PGE Arena - Heysel
Nie będę sie rozwodził nad Heysel. Wydaje mi się, że ten spektakl przechodzi kryzys "nieświeżości". (Podobnie było z Dziełem, Dzieckiem - spektaklami, które były często grane). Pokonała mnie technika na sali PGE - były problemy z dźwiękiem, przez moment z obrazem. Potem okazało się, że ten spektakl faktycznie stanowi dobre tło do dyskusji o bezpieczeństwie. Wszyscy, których słyszałem nawiązywali do tego spektaklu "myślowo". I to od różnych stron. Pan Jach skutecznie (?) udowadniał po spektaklu jak dobre to jest. (to było ciekawe). Ale to, co dobre autentycznie, to to, że spektakl otwiera myśli. Daje pole. (jakoś się to bardzo dobrze wpisuje w moje ostatnie rozważania o idei teatru).
Od strony wykonania: Damian nie łapie niczego dobrego na początku, żadnego stosunku do tematu (potem w scenie z dziennikarką jest już bardzo "jakiś", w emocji). Podobnie Paulina. Brakuje życia postaci - nie wiadomo po co ona przeprowadza ten wywiad. Gdzieś się to zagubiło - cel. Wyobrażenie o tej dziennikarce. Za blisko aktorki.
Klaudia ma nowe zadanie, bo już swoje umie robić tam regularnie.
Jeszcze wierzę w ten spektakl. Że może uda się jeszcze lepiej zagrać. Ale teraz aktorzy muszą zacząć myśleć kogo grają. I jakie ma cele postać. No i ostatecznie jak to zrobić. Gdzie to jest w tekście.
Piotr rozwinie materiał do Heysel w Końcu (choć w heysel jest dobry) (po naszej próbie nad rolą księdza). Kamila jest skuteczna, choć też robi się to dla niej za łatwe. Trzeba sobie teraz utrudniać zadanie.

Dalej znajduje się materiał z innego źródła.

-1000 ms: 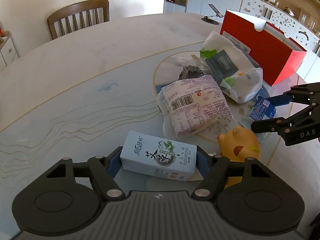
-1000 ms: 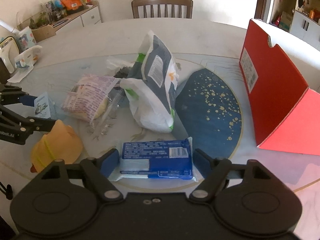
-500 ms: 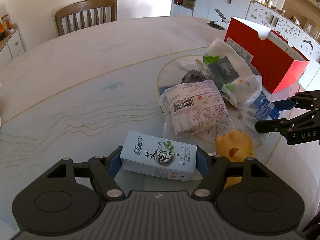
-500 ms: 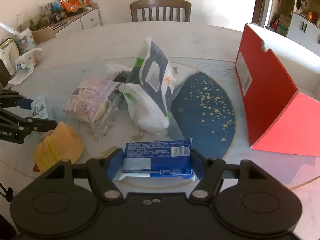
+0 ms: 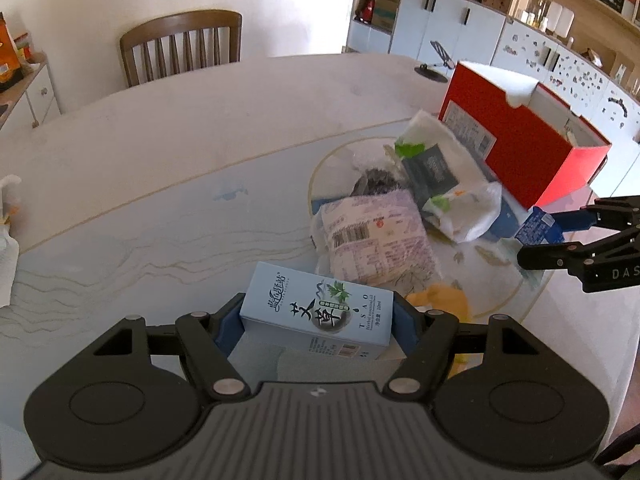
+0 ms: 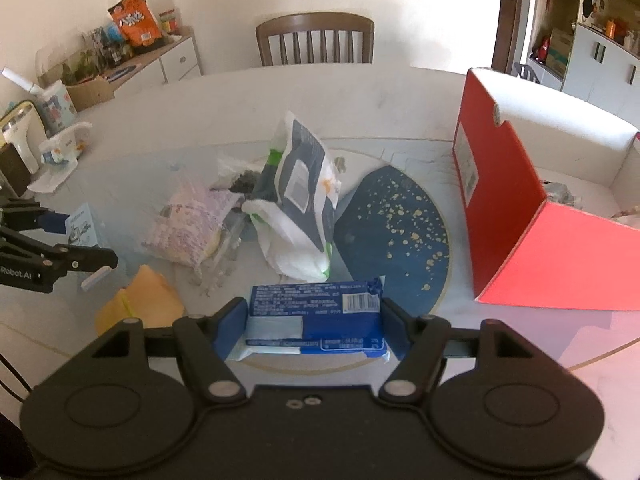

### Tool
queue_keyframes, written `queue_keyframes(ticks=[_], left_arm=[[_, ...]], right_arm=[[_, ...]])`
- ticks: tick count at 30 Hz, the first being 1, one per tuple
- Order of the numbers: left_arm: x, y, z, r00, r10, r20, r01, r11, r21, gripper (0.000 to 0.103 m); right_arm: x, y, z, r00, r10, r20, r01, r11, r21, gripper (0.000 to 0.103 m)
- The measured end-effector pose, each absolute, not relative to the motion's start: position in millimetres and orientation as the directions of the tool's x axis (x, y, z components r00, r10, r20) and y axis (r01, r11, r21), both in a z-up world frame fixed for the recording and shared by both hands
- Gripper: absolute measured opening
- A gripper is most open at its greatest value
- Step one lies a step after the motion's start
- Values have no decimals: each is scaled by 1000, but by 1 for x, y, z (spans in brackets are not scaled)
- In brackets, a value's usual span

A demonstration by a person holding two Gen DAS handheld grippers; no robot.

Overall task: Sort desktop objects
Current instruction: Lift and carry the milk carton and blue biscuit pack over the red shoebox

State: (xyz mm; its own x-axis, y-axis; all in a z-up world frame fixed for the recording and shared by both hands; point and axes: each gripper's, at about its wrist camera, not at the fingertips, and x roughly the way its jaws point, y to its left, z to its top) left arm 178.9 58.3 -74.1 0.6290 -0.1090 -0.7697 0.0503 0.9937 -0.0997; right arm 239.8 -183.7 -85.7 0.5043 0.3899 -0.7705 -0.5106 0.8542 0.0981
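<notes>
My left gripper is shut on a light blue carton with a green leaf print, and holds it a little above the table. The right wrist view shows that gripper at the far left with the carton between its fingers. My right gripper is shut on a blue snack packet, held flat and off the table. Seen from the left wrist, the right gripper and its packet hang at the right edge. A red open box stands to the right.
Between the grippers lie a white and dark bag, a pale purple bread packet, a yellow soft toy and a dark blue speckled mat. A wooden chair stands behind the table. Clutter sits on a side cabinet.
Both grippers have risen with their loads. The right jaws drew in on the blue packet, which has come up off the table. The red box looks farther below.
</notes>
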Motion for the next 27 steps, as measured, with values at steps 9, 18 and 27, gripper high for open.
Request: queue_keyframes(ticks=[9,18,27], left_arm=[[174,45,-48,647,-124,-752,62,992,-110,73],[179,15,-25,657,-158,-737,101,987,-121,73],[196,-23,-4,671,-191,-716,149,981,-122,73]], right_arm=[[235,-197,-58,536,416,-735,-492,861,128,70],[231,-216,-33,562,431,-706,-475,867,151,70],[232,-238,-15,595,424,-683,-450,880,154,70]])
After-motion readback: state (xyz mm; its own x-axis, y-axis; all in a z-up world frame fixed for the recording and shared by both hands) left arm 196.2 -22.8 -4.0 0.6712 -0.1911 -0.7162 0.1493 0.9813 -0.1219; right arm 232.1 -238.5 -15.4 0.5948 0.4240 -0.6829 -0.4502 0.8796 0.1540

Ciągle - niezmiennie pod wrażeniem jestem, że ciągle gdzieś chcą ten spektakl. Ciągle. Wyróżnieniem było granie na PGE, ale do mnie najbardziej dotarł dr Darek Łosiński, który normalnym językiem opowiadał o kibicach i jak to wyglada od środka. Jak on z nimi pracuje. To było odkrywcze. Można by było zrobić oddzielny spektakl o tym - o Bremen - w którym kibice dogadują się, że nie będą się zabijali. I o respektowaniu własnej odmienności. Poszerzaniu działań pozytywnych grupy. My, w naszych głowach, wykluczamy kiboli z "rozsądnego życia". To może być krzywdzący błąd. Szczególnie wobec faceta, który coś z tym próbuje zrobić. Nie można dyskredytować. (dr Łosiński podziekował za Heysel, że jest to wielowymiarowe, a nie dające gotowe oceny i recepty - jego zdanie jest istotne, bo on ma wiedzę na ten temat).